▶ Work order
Wherever "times" occurs in the entries, copy the line that holds it.

Stored entries
────────────────────

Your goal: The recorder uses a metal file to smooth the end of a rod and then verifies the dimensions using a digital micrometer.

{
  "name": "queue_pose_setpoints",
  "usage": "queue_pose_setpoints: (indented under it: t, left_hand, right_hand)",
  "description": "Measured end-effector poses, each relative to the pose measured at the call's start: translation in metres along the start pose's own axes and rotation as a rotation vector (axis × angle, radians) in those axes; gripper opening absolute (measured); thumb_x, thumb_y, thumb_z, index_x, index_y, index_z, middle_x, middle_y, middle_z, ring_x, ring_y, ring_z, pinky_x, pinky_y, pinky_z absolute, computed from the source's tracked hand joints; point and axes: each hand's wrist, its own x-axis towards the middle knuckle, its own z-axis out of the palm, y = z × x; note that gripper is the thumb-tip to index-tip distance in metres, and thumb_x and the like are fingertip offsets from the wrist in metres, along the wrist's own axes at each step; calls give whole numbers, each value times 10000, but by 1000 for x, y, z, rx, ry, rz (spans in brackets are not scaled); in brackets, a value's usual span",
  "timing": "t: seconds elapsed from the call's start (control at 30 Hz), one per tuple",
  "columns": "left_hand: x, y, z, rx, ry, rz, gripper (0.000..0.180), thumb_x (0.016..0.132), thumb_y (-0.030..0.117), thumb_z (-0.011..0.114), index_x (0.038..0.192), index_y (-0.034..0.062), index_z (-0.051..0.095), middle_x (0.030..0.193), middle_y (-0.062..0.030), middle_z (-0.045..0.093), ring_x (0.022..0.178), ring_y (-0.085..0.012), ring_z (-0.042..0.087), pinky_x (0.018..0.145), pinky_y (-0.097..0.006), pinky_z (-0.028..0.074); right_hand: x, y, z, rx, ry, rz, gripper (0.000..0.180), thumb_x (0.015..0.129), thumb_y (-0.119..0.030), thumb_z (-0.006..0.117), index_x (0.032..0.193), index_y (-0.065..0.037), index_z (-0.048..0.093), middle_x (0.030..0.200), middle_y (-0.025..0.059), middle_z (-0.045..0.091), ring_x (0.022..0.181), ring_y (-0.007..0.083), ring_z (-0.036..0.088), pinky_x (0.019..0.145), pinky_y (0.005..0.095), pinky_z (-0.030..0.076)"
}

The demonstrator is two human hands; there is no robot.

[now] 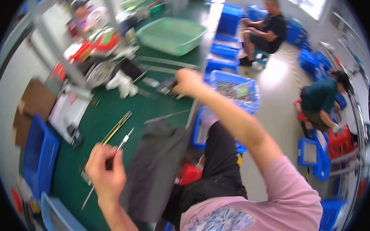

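Note:
My left hand [107,168] is closed over the green table with a thin metal rod [121,144] sticking out past its fingers; a small white piece sits near the rod's upper end. Part of the rod is hidden by the fingers. Beside it lies a narrow yellow-and-dark strip [117,126]. My right hand [187,82] reaches toward the far right edge of the table, its fingers closed at a small dark grey object [165,86]; blur hides whether it is gripped. A dark grey cloth [156,170] hangs over the near table edge between my arms.
A pale green basin [171,35] stands at the back. Blue bins [40,157] line the left side; a blue crate of small metal parts [235,90] is at the right. White crumpled gloves [123,84] lie mid-table. One person sits [268,29], another bends [322,97].

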Motion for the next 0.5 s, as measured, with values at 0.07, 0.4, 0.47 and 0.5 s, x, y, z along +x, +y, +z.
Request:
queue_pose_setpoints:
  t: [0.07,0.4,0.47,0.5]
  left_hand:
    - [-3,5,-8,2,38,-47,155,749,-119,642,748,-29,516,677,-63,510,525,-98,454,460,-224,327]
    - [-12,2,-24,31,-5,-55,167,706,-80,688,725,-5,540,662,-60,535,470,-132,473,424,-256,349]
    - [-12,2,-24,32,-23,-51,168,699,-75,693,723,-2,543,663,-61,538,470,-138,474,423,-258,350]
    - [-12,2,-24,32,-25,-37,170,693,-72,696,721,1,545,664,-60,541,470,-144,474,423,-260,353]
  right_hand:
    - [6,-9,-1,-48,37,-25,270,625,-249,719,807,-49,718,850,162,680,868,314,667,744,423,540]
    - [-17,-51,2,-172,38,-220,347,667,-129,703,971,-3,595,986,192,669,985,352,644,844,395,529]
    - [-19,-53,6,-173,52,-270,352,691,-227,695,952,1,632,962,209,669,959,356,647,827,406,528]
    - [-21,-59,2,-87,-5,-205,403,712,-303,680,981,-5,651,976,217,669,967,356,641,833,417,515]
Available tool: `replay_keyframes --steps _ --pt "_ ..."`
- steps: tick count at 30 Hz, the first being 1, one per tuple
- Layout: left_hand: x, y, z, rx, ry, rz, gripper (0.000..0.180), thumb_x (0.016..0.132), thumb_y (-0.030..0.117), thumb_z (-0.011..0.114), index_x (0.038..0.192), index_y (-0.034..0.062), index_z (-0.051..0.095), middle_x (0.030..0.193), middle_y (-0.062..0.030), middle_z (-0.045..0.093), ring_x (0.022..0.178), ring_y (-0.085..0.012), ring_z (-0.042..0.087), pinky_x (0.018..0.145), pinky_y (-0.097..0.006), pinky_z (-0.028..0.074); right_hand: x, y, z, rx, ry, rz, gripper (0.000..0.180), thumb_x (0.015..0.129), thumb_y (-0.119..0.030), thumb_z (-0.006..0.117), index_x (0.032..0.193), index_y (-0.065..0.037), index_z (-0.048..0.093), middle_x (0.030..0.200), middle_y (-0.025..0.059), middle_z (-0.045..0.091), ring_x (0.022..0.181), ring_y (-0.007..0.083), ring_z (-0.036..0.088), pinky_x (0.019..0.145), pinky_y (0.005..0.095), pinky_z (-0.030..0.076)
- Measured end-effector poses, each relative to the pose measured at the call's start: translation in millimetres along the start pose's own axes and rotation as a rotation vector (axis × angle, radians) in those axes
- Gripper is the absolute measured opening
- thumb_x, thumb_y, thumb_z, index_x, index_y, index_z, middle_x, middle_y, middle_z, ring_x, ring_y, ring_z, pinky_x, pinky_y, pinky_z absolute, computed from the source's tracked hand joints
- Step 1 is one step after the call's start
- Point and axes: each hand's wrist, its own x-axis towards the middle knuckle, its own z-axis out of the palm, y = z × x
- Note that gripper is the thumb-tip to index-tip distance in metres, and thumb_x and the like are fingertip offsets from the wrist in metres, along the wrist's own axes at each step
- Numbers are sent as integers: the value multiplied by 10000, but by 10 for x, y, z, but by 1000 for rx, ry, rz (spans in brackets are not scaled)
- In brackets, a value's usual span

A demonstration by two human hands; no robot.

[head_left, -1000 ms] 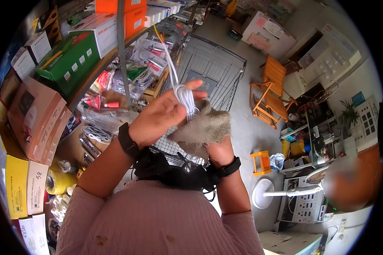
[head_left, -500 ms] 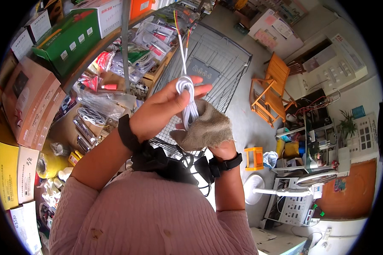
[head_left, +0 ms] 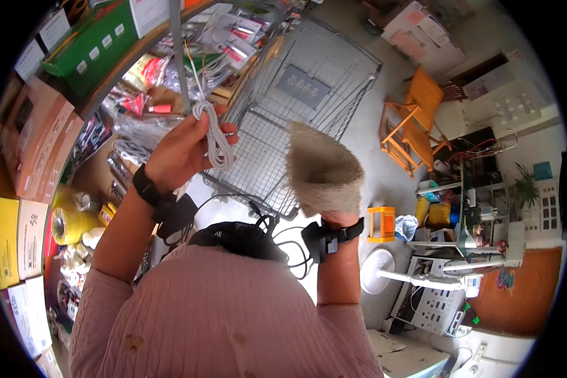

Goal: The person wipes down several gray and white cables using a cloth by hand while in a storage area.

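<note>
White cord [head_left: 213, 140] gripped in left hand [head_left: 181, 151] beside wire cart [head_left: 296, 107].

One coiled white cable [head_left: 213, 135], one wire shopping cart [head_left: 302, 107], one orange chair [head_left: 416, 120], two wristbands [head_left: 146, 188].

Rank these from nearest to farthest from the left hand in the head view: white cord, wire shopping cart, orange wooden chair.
1. White cord, coiled in the left hand.
2. Wire shopping cart, just right of it.
3. Orange wooden chair, far right across the floor.
</note>
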Motion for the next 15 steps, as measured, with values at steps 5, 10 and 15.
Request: replay_keyframes --steps 5,10,15 --pt "-252 -255 -644 103 308 -90 458 904 215 520 1321 117 356 988 8 520 980 -132 532 807 -358 481 0 243 -109 101 176 27 430 844 -238 573 1201 -29 459 1134 118 538 1024 247 539 863 387 462" --pt "-575 -484 -1411 54 603 -129 416 883 152 548 1278 129 418 963 23 513 909 -119 538 776 -329 477 -38 520 -58 352 275 63 457 833 -277 567 1191 -15 457 1070 129 572 975 253 564 837 405 463" --pt "-681 -800 -2669 163 800 -221 269 825 144 613 1076 97 527 945 -14 576 879 -128 565 756 -298 475 178 851 139 250 219 46 560 758 -288 654 1203 -19 444 1070 141 556 929 256 568 794 434 472"
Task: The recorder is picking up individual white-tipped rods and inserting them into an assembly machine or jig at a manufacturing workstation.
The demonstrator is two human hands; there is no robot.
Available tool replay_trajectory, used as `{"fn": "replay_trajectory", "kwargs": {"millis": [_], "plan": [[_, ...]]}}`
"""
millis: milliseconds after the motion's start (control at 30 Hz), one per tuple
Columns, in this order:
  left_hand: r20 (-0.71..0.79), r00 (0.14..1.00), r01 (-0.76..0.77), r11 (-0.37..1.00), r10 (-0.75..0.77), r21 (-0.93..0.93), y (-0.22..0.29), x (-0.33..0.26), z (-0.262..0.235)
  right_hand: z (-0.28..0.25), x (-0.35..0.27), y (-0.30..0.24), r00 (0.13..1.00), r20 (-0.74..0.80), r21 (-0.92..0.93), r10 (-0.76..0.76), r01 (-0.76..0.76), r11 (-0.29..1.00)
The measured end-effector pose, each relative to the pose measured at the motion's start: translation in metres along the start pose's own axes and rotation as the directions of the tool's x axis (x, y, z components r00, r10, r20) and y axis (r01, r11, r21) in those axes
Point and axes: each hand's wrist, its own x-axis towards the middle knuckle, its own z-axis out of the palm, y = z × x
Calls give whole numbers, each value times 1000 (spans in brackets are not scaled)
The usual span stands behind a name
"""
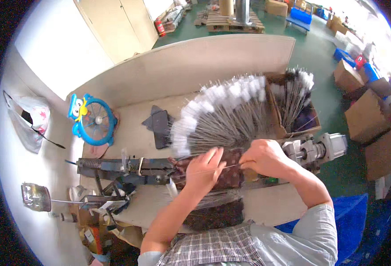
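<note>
A thin metal wire (231,166) stretches between my two hands. Its right end is pinched between the thumb and fingertips of my right hand (266,157). My left hand (203,172) is closed loosely about the wire, thumb toward the fingers. Just left of that hand is a white brush-like tip (172,188); whether it belongs to this wire I cannot tell. Beneath both hands lies a dark brown furry cloth (231,179). Beyond them, a large fan of wire-stemmed brushes with white tufts (224,106) spreads over the bench, stems toward me.
An open cardboard box (304,128) holds more brushes. Right of my right hand sits a metal motor-like machine (317,150); a dark clamp arm (124,170) reaches in from the left. A phone (161,128) and blue round toy fan (95,122) lie farther left. A raised board (195,62) borders the back.
</note>
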Motion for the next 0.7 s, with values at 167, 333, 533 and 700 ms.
{"fn": "replay_trajectory", "kwargs": {"millis": [167,333,533,700], "plan": [[423,735,653,386,-530,-651,-9,-83,-35,44,65,-60,911,-109,114,-397,409,906],[871,266,174,-868,-413,-465,-60,-143,-32,95,97,-98,908,-170,35,-384,395,918],[670,515,188,-692,-535,-697,-68,-109,-83,93,100,-111,951,-33,-142,-308,301,943],[346,630,755,444,-695,-483,-70,-124,-29,97,103,-116,963,-7,-195,-268,261,945]]}}
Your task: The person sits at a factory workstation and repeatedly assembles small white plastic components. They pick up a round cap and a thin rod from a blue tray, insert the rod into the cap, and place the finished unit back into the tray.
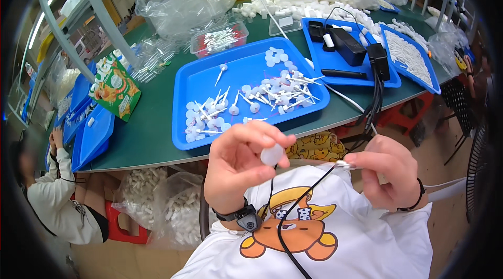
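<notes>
Judging by the blue tray (196,80) just beyond the left hand (229,163), work looks partway along: many stemmed pieces (289,92) lie heaped there, while a cluster of discs (283,57) at its far side shows no stems. The left hand is curled, thumb and fingers pinching a round disc (271,155). Beside it, apart, the right hand (390,171) pinches a small shiny piece (343,165), its kind unclear.

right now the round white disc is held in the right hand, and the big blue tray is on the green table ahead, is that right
Wrong hand: the head view shows the round white disc held in the left hand, not the right hand. The big blue tray is indeed on the green table ahead.
</notes>
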A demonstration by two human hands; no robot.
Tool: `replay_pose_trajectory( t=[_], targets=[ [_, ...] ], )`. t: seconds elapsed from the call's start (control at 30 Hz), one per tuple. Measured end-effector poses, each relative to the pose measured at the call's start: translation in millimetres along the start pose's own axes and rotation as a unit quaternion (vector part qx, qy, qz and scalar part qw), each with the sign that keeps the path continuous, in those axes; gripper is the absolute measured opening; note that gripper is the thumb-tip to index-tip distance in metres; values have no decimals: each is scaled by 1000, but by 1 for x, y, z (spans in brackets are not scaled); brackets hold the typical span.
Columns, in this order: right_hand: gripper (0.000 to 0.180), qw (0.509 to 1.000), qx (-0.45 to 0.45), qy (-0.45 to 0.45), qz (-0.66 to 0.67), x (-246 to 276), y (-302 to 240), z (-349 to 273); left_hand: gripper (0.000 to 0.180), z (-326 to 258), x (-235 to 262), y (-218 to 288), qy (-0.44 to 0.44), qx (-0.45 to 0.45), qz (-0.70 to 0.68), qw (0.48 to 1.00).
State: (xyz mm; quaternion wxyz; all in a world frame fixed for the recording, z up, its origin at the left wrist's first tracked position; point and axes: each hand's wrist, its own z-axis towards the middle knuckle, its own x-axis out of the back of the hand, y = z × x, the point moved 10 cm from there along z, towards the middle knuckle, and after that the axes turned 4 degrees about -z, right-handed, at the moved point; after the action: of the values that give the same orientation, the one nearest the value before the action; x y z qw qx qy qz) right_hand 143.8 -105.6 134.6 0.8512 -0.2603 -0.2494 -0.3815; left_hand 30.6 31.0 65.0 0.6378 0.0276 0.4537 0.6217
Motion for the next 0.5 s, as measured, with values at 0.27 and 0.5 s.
replay_pose_trajectory(
  t=[0.27,0.5],
  targets=[
    [44,998,-5,-27,52,-9,2,-4,33,0,-10,-4,-28,8,-11,1000],
    [43,999,-2,-42,20,-11,4,-2,34,1,-11,-9,-28,25,3,999]
  ],
)
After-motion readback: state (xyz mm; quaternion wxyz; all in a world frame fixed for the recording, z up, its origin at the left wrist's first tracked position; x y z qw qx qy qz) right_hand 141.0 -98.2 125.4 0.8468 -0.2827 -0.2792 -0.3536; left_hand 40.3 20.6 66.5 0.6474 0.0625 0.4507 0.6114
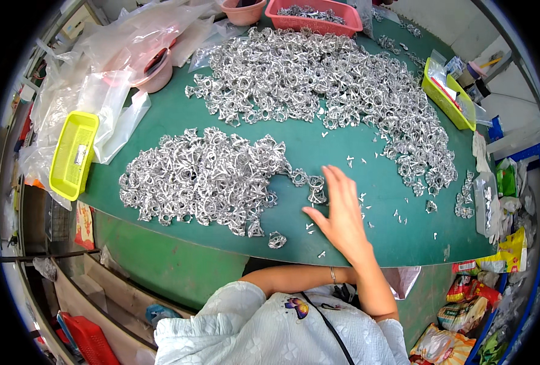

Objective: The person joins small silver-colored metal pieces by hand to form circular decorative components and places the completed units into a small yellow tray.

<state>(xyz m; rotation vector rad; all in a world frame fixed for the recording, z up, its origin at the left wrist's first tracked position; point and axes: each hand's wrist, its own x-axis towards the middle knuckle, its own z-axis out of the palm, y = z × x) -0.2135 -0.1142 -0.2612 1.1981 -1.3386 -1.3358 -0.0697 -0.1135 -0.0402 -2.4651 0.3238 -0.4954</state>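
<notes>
My right hand (341,216) reaches over the green table with its fingers stretched out and the thumb apart, holding nothing that I can see. Just left of its fingers is a small silver-coloured openwork metal piece (317,190), near the end of a heap of similar pieces (200,173). One loose piece (276,240) sits near the table's front edge. Tiny metal bits (309,227) are scattered around the hand. My left forearm (294,278), with a bracelet at the wrist, runs along the front edge; my left hand is hidden behind my right forearm.
A larger heap of metal pieces (300,73) spreads across the back. A pink basket (315,23) and pink bowl (155,74) stand beyond. Yellow-green baskets are at left (74,155) and right (449,94). Plastic bags (114,42) cover the far left; a clear tray (484,204) is at right.
</notes>
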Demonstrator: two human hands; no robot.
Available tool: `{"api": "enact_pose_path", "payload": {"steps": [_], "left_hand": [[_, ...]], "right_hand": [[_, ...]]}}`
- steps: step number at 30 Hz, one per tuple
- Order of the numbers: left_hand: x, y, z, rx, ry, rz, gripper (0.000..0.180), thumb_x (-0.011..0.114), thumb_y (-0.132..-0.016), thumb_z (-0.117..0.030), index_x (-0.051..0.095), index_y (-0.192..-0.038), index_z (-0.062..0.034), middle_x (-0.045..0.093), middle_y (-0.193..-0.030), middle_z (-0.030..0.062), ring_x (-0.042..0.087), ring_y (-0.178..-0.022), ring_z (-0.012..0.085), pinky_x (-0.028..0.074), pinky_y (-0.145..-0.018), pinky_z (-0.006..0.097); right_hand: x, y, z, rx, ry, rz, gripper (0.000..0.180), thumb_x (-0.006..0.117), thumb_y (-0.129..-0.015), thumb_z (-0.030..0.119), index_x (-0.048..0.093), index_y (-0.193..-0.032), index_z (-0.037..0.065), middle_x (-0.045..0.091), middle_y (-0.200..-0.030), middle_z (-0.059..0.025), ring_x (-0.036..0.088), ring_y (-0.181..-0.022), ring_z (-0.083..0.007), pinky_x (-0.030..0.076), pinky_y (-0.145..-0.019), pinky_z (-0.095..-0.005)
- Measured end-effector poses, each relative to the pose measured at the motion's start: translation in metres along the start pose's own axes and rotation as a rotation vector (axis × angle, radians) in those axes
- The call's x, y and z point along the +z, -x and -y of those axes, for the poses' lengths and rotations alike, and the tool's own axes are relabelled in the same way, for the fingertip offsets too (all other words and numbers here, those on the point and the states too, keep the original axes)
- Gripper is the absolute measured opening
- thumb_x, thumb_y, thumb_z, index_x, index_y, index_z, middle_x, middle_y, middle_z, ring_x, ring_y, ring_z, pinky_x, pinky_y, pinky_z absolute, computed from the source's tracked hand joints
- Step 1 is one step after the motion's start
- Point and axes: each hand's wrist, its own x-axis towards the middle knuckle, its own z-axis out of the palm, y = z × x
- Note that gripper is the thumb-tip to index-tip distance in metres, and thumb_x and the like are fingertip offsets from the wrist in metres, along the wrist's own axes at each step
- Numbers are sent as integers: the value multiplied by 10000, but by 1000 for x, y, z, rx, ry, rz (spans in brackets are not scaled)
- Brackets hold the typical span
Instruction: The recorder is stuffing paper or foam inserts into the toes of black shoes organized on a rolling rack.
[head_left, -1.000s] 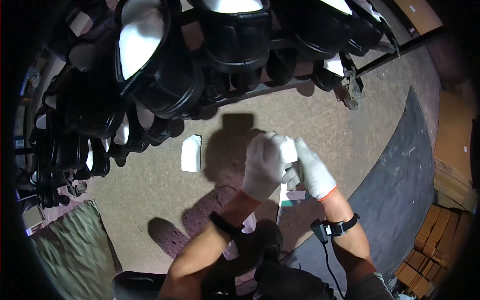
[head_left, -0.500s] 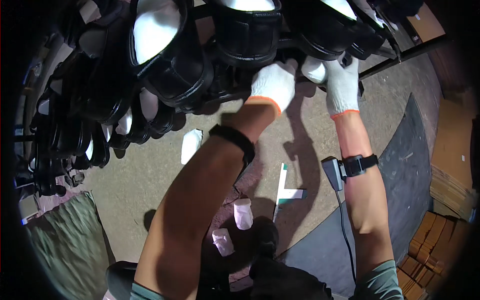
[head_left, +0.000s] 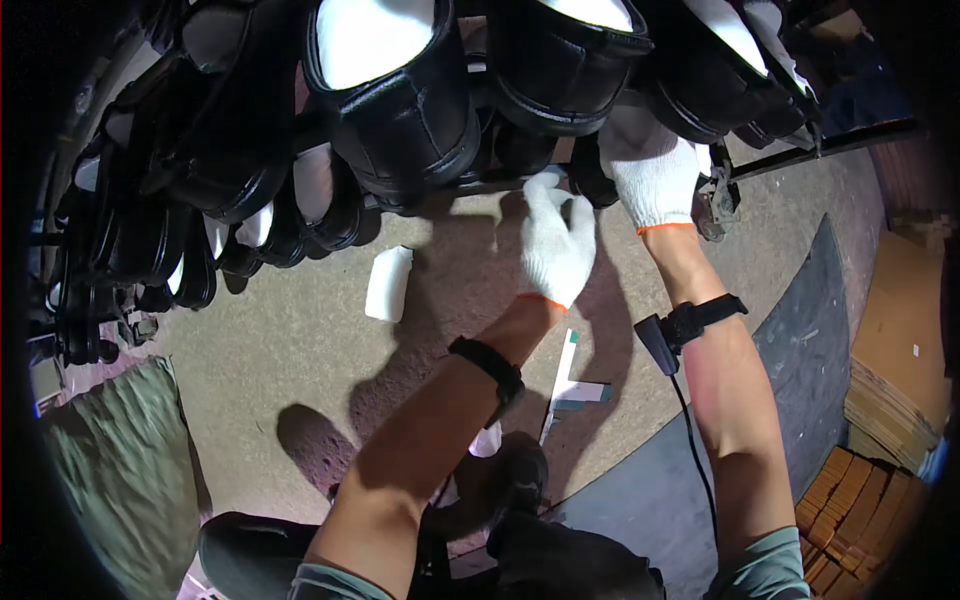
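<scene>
Under black shoe [head_left: 700,80], reaching w/ R hand [head_left: 655,170], can't tell grip; extending L hand [head_left: 558,245] nearby w/ fingers parted.

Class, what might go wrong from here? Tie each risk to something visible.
The right hand has its fingers hidden behind a black shoe and might knock it.
The rack has a visible caster, so a push could perhaps roll it.
The flat white-and-green piece lies near the person's foot and might be stepped on.
</scene>
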Motion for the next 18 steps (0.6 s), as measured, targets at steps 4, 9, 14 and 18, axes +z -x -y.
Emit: {"api": "enact_pose_path", "payload": {"steps": [4, 9, 14, 18], "left_hand": [[13, -24, 18, -1113, 946, 64, 657, 523, -1132, -569, 558, -1495, -22, 650, -1418, 217, 665, -1262, 314, 549, -1117, 519], [24, -29, 14, -917, 1385, 320, 661, 558, -1104, -612, 561, -1548, -122, 626, -1519, 106, 618, -1344, 311, 494, -1171, 525], [-8, -2, 7, -958, 1231, 417, 533, 464, -1179, -471, 540, -1559, -104, 657, -1471, 103, 639, -1336, 279, 515, -1175, 490], [-36, 10, 4, -797, 1177, 563, 526, 444, -1196, -414, 507, -1575, -56, 653, -1469, 133, 672, -1304, 289, 547, -1155, 483]], "right_hand": [[5, 7, -10, -35, 150, 79, 229, 802, -914, 262, 780, -1007, 54, 809, -903, -140, 797, -832, -332, 617, -764, -415], [-20, 29, 2, 297, -290, 77, 493, 830, -924, 298, 710, -1288, -12, 782, -1139, -217, 764, -1037, -333, 583, -945, -408], [-74, 61, -3, 537, -496, -7, 588, 750, -1015, 219, 514, -1488, -39, 729, -1238, -201, 704, -1177, -262, 569, -1027, -398], [-127, 67, 34, 892, -607, 466, 513, 802, -984, 166, 560, -1372, -66, 762, -1145, -174, 748, -986, -186, 615, -862, -320]]}}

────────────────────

▶ Response box
  "description": "Measured end-effector poses, each relative to the pose measured at the call's start: translation in metres along the start pose's own axes and rotation as a rotation vector (axis × angle, radians) in those axes; gripper opening absolute (measured); thumb_x, thumb_y, thumb_z, index_x, index_y, index_z, middle_x, middle_y, middle_z, ring_x, ring_y, ring_z, pinky_x, pinky_y, pinky_z absolute, computed from the source's tracked hand joints; point and axes: each hand's wrist, its own x-axis towards the middle knuckle, its own z-axis out of the palm, y = z × x; note that gripper is the thumb-tip to index-tip distance in metres, and thumb_x and the like are fingertip offsets from the wrist in metres, along the wrist's own axes at each step; calls give whole numbers, each value times 10000, but by 1000 for x, y, z, rx, ry, rz (spans in brackets are not scaled); in brackets, a value's usual span",
Calls give whole numbers, each value times 1000 (spans in brackets are not scaled)

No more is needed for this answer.